Ethereum classic, a spin-off of the world's second most popular cryptocurrency, has been hit by a series of major attacks on its blockchain network.
Unknown hackers made away with more than $1.5 million (£1.2m) by performing a so-called 51 per cent attack on ethereum classic's underlying technology.
Popular cryptocurrency exchange Coinbase was forced to cease trades of ethereum classic as a result of the attack.
Coinbase told its users in a blog post that more than $1.5 million had been lifted by hackers through the double spend event.
"Coinbase detected a deep chain reorganisation of the ethereum classic blockchain that included a double spend," the blog post stated.
"In order to protect customer funds, we immediately paused interactions with the ETC blockchain. Subsequent to this event we detected... additional reorganisations that included double spends. We will continue to monitor the status of the network."
A 51 per cent attack is technically possible on any cryptocurrency, though by its nature it is very difficult to carry out.
It involves taking control of more than half of the network's mining computer power, which is used to both generate new units of the cryptocurrency and confirm transactions on the network.

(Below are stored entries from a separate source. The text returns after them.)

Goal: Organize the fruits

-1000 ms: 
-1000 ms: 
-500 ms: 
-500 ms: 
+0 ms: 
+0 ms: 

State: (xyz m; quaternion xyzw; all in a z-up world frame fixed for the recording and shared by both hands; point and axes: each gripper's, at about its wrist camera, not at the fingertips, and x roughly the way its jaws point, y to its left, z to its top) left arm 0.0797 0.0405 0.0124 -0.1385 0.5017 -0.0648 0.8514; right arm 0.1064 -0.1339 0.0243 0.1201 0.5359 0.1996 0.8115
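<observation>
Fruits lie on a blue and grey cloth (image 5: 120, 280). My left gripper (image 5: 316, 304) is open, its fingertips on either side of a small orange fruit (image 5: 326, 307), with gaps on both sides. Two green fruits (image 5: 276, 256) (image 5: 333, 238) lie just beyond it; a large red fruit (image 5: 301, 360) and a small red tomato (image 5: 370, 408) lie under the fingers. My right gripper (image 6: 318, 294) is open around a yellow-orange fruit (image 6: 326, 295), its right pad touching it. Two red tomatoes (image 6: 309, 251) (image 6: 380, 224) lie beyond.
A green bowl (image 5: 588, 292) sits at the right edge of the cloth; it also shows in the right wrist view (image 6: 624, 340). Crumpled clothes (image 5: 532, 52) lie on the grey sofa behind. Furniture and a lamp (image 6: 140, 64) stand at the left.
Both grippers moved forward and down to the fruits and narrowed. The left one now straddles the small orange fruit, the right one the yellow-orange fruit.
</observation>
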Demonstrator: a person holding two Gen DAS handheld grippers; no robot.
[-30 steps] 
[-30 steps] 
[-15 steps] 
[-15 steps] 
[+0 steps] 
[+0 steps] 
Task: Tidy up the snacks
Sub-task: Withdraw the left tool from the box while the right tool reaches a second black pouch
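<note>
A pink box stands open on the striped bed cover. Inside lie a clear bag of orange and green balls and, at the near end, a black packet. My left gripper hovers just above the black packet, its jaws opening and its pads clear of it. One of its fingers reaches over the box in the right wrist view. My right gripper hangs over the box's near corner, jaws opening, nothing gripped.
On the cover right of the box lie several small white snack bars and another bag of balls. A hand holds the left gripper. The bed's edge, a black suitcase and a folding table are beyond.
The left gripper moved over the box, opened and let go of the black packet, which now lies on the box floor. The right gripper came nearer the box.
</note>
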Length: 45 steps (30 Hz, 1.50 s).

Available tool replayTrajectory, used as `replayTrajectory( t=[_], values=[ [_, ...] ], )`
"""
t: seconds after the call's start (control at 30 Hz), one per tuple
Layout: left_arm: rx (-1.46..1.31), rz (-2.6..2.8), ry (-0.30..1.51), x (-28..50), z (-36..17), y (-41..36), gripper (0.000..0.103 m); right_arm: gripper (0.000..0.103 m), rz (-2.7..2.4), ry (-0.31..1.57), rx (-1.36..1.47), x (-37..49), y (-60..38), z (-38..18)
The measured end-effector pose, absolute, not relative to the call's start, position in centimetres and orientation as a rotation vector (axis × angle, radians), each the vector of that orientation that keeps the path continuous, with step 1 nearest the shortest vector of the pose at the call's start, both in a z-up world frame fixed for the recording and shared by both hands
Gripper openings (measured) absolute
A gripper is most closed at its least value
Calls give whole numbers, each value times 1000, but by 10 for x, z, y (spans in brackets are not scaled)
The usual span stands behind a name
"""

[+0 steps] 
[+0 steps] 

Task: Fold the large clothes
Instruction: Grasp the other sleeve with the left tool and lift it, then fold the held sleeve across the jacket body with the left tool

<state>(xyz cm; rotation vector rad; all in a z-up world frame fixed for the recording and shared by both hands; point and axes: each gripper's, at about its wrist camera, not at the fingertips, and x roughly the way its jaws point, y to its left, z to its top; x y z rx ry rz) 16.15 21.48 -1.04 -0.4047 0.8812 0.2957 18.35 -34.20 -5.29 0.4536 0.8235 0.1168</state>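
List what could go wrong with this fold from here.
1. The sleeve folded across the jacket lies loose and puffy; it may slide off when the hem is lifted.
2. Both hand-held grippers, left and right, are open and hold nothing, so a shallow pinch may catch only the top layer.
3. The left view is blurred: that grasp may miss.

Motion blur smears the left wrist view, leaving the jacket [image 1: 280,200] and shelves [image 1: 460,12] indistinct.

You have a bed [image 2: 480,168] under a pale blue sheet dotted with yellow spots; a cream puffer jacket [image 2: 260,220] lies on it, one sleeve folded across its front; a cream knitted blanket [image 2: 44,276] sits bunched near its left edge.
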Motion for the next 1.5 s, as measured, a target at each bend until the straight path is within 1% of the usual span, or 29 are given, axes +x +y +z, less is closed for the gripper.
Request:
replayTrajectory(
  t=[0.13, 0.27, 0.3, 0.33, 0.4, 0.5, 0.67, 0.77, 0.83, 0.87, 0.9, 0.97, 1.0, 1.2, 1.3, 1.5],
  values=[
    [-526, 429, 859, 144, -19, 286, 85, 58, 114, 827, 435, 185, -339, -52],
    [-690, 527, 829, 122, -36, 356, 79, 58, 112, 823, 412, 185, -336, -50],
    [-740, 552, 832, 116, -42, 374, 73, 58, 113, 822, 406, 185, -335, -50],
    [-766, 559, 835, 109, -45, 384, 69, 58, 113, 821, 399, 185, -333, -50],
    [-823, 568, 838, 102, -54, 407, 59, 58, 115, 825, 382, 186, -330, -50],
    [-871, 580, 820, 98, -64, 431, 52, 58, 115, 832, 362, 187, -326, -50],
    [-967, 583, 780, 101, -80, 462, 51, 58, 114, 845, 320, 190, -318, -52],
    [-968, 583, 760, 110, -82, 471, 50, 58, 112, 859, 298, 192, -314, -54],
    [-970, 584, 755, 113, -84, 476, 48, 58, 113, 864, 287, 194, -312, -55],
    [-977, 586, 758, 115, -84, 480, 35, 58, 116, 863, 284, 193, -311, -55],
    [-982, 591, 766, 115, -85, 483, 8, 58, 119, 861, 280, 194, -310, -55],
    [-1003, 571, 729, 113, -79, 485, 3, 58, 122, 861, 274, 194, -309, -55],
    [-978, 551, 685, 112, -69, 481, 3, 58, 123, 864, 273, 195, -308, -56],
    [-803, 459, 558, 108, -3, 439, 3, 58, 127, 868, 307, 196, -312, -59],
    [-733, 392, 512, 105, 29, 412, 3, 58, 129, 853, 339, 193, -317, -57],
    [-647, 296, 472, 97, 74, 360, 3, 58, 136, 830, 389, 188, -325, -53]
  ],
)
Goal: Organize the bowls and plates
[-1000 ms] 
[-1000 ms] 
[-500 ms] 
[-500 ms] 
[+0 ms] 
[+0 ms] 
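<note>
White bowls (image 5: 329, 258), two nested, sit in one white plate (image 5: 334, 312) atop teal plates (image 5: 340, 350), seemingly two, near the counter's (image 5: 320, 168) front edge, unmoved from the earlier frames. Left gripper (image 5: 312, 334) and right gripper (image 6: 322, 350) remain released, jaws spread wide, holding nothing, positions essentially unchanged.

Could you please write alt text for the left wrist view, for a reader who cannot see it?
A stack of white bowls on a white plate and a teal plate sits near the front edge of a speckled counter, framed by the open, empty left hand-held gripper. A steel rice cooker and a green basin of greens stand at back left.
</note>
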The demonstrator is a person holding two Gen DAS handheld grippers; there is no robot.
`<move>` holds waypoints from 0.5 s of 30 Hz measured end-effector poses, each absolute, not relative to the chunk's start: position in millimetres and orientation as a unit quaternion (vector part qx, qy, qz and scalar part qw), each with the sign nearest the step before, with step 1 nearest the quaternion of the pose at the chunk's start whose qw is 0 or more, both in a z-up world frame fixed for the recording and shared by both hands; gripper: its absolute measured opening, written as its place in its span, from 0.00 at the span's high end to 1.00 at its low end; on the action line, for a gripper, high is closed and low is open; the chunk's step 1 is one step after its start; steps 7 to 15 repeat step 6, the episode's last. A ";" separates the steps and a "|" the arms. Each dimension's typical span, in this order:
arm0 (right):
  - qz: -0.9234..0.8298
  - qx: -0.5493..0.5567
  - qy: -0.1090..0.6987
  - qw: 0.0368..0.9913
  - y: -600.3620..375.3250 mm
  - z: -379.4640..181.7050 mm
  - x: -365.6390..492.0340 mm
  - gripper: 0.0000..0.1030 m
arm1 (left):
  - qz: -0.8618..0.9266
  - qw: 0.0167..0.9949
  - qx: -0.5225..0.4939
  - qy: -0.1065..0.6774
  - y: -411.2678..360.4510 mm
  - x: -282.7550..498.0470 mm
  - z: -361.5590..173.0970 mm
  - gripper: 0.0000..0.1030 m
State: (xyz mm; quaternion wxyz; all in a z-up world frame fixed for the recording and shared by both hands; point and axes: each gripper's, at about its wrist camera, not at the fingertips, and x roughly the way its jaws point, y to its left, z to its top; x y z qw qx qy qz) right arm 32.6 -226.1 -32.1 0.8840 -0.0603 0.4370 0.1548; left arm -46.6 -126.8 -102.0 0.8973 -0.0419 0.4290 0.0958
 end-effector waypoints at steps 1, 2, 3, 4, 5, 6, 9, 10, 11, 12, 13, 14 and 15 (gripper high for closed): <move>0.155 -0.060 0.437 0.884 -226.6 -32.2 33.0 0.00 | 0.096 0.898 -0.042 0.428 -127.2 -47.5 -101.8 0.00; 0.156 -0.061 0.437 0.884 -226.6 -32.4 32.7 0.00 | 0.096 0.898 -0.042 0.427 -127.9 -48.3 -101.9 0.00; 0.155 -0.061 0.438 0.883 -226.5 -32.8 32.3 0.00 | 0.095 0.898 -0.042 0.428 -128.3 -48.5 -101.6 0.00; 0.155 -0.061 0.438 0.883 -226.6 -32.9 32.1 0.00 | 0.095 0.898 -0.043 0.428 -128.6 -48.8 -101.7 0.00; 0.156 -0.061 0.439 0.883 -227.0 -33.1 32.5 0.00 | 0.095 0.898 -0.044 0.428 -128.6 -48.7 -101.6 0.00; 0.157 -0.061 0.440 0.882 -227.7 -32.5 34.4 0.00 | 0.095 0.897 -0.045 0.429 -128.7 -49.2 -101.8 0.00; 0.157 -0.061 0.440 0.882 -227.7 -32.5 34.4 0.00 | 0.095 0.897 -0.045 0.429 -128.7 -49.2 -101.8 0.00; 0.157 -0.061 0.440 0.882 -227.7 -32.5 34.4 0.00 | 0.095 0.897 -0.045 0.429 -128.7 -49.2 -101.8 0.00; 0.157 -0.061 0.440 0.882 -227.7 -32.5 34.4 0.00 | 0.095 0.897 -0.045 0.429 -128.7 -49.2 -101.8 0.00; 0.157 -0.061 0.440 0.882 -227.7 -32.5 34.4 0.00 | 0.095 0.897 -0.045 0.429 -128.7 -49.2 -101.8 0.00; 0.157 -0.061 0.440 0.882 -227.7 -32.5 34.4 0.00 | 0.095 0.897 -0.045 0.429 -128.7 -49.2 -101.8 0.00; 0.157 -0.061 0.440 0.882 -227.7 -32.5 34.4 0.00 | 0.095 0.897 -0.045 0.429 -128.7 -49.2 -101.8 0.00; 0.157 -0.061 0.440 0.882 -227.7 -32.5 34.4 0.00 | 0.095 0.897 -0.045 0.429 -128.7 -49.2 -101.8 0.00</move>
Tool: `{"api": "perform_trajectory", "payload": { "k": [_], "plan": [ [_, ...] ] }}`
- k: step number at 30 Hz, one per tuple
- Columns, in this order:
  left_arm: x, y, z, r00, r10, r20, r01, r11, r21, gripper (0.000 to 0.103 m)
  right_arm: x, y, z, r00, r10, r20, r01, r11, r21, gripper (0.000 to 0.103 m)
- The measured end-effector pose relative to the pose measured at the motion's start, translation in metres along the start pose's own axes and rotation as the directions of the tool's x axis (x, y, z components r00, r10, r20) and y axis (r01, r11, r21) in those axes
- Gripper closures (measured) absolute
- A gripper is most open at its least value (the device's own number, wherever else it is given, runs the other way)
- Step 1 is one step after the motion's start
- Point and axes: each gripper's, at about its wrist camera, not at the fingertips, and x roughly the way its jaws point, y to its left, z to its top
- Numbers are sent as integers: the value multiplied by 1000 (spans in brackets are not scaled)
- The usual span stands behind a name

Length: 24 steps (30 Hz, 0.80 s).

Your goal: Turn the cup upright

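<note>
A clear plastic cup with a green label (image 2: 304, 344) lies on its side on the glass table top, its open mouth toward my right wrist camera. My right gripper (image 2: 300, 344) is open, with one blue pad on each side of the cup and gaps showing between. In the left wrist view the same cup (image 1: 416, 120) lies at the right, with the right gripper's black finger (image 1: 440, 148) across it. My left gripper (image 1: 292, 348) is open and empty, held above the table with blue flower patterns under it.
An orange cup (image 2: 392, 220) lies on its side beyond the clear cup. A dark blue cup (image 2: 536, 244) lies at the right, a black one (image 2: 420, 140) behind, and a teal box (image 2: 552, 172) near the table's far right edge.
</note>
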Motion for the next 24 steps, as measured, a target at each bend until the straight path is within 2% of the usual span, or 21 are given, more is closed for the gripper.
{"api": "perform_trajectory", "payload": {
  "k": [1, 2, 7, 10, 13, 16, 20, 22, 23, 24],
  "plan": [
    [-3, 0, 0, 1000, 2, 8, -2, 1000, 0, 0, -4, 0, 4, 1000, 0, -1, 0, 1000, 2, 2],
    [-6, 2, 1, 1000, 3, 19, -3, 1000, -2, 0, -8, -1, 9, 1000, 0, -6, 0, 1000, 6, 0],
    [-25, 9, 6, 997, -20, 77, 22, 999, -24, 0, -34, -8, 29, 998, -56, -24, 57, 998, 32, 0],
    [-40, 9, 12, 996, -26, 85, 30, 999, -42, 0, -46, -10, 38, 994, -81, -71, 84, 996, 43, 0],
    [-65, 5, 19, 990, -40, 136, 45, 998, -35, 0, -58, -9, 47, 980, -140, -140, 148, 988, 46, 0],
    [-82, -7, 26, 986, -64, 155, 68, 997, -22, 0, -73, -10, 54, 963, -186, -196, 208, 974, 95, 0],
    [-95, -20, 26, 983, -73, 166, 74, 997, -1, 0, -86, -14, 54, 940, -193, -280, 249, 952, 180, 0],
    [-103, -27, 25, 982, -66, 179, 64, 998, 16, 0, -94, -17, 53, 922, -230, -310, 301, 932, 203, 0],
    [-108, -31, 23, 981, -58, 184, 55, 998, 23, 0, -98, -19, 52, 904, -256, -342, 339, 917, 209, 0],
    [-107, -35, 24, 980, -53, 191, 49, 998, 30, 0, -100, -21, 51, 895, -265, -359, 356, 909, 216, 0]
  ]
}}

This allows for something called 'double spend', whereby whoever is in control of the network can spend units of the cryptocurrency twice.
Bitcoin's pseudonymous creator Satoshi Nakamoto first described this type of attack in their 2008 white paper.
The paper stated: "If a majority of CPU power is controlled by honest nodes, the honest chain will grow the fastest and outpace any competing chains."
Ethereum classic is currently ranked on CoinMarketCap as the 18th most valuable cryptocurrency, however the latest attack is likely to damage traders' trust in the asset.
Previous 51 per cent attacks on cryptocurrencies like bitcoin spin-off bitcoin gold have resulted in a decrease in their value.